EXERCISE BRIEF — Restate the listing below word for word.

SOURCE MATERIAL —
________________

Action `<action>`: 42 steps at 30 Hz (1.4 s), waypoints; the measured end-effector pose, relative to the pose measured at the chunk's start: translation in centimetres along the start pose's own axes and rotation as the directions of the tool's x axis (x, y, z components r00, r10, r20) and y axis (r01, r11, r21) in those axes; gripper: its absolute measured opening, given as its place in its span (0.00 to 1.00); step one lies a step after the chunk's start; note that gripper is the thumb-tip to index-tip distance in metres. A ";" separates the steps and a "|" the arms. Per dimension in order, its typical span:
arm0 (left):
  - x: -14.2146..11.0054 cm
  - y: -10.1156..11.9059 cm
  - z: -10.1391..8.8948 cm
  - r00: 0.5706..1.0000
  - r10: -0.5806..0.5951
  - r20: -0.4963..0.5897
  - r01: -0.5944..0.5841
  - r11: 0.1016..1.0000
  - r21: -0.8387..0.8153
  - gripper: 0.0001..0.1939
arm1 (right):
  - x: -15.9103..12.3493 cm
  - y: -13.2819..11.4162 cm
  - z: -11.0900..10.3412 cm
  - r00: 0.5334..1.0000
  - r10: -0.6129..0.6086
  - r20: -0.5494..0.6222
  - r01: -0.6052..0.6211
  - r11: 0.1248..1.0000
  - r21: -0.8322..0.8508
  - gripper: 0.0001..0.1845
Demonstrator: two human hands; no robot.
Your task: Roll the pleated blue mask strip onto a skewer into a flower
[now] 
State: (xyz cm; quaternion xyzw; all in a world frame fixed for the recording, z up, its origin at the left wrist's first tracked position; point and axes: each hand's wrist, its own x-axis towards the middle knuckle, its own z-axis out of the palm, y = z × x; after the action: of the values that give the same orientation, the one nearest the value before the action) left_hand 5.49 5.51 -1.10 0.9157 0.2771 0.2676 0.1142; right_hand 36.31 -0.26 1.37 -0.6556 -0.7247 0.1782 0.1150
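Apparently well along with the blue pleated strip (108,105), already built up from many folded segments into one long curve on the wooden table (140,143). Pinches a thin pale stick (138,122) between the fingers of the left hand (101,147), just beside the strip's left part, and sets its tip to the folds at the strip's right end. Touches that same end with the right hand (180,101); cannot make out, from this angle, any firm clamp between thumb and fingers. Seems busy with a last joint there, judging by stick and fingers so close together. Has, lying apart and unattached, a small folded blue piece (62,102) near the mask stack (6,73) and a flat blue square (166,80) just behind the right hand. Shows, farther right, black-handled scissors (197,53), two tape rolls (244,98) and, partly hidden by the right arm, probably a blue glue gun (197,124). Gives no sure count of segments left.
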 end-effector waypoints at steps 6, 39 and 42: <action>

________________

ANSWER BOX —
Action `<action>`: 42 steps at 30 Hz (1.4 s), waypoints; the measured end-effector pose, relative to the pose measured at the chunk's start: translation in centimetres along the start pose's own axes and rotation as the directions of the tool's x axis (x, y, z components r00, r10, r20) and y axis (r01, r11, r21) in those axes; gripper: its absolute measured opening, given as its place in its span (0.00 to 1.00); step one lies a step after the chunk's start; note that gripper is the thumb-tip to index-tip distance in metres. A ";" separates the steps and a "|" the arms. Per dimension in order, its typical span:
arm0 (left):
  - x: -14.2146..11.0054 cm
  - y: -10.1156..11.9059 cm
  - z: -10.1391..8.8948 cm
  - r00: 0.5706..1.0000
  - r10: -0.5806..0.5951
  - r20: -0.4963..0.5897
  - r01: -0.5944..0.5841
  - r11: 0.1016..1.0000
  - r21: -0.8387..0.8153
  - gripper: 0.0001..0.1939
arm1 (right):
  - x: -15.9103..12.3493 cm
  - y: -13.2819..11.4162 cm
  - z: -11.0900..10.3412 cm
  - r00: 0.5334..1.0000
  - r10: -0.6129..0.6086
  - r20: -0.5494..0.6222
  - r01: -0.6052..0.6211
  - r11: 0.1248..1.0000
  - r21: -0.8322..0.8508
  - gripper: 0.0001..0.1845
Demonstrator: two human hands; no robot.
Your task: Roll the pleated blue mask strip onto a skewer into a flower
[now] 
State: (xyz cm; quaternion xyzw; all in a world frame fixed for the recording, z up, its origin at the left wrist's first tracked position; point and axes: each hand's wrist, its own x-axis towards the middle knuckle, its own z-axis out of the palm, y = z × x; after the action: of the values that give the same orientation, the one nearest the value before the action) left_hand 5.49 5.51 -1.10 0.9157 0.2771 0.2676 0.1142; right_hand 36.31 -0.26 1.37 -0.6556 -0.7247 0.1782 0.1150
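Apparently well along with the blue pleated strip (108,105), already built up from many folded segments into one long curve on the wooden table (140,143). Pinches a thin pale stick (138,122) between the fingers of the left hand (101,147), just beside the strip's left part, and sets its tip to the folds at the strip's right end. Touches that same end with the right hand (180,101); cannot make out, from this angle, any firm clamp between thumb and fingers. Seems busy with a last joint there, judging by stick and fingers so close together. Has, lying apart and unattached, a small folded blue piece (62,102) near the mask stack (6,73) and a flat blue square (166,80) just behind the right hand. Shows, farther right, black-handled scissors (197,53), two tape rolls (244,98) and, partly hidden by the right arm, probably a blue glue gun (197,124). Gives no sure count of segments left.
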 end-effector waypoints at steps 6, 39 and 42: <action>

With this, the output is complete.